Before starting the nine-month, back-to-back shoot, the cast and crew did their research. “We watched films like Saving Private Ryan and The Battle of Stalingrad [a 1949 Soviet war epic], ” says production designer Philip Messina. Four-time Oscar nominee Julianne Moore also joined the cast as President Alma Coin of the once-defunct District 13 – a questionable new ally of the resistance.

Bombs Away: First task on the new Mockingjay set: Destroy the old District 12 set. “We used explosions to take down the Hall of Justice,” says Messina, who adds, “I’m not giving anything away! At the end of Catching Fire, they do say the district is gone.”

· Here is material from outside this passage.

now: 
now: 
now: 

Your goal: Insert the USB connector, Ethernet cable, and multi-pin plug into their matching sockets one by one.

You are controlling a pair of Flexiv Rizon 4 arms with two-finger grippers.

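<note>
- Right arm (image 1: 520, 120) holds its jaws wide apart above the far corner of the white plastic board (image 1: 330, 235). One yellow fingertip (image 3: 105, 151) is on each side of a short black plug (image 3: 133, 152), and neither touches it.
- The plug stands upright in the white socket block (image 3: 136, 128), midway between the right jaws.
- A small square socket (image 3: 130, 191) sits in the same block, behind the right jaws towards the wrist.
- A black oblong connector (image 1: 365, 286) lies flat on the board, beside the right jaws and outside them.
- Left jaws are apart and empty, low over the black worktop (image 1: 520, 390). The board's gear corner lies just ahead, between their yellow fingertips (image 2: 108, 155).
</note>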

Then, director Francis Lawrence tells US, “we hunted for cool new locations in Paris and Berlin” to serve as standins for the Capitol. “We’ll really get into the streets, where there are some powerful action scenes. The idea is the Capitol is the new arena. I’m looking forward to filming Katniss in District 8, where there’s a bombing!”

Peeta vs Gale: In Mockingjay, Katniss starts to understand what these two men mean to her. “Gale becomes more of a fighter, more physical, but Peeta’s eloquent about peace and he speaks from the heart,” says Francis. “Their love story becomes very important.” And, er, convoluted. “Peeta loses his mind,” Josh Hutcherson tell Us. “The Capitol captures, tortures and brainwashes him. By the end, he wants to kill Katniss!”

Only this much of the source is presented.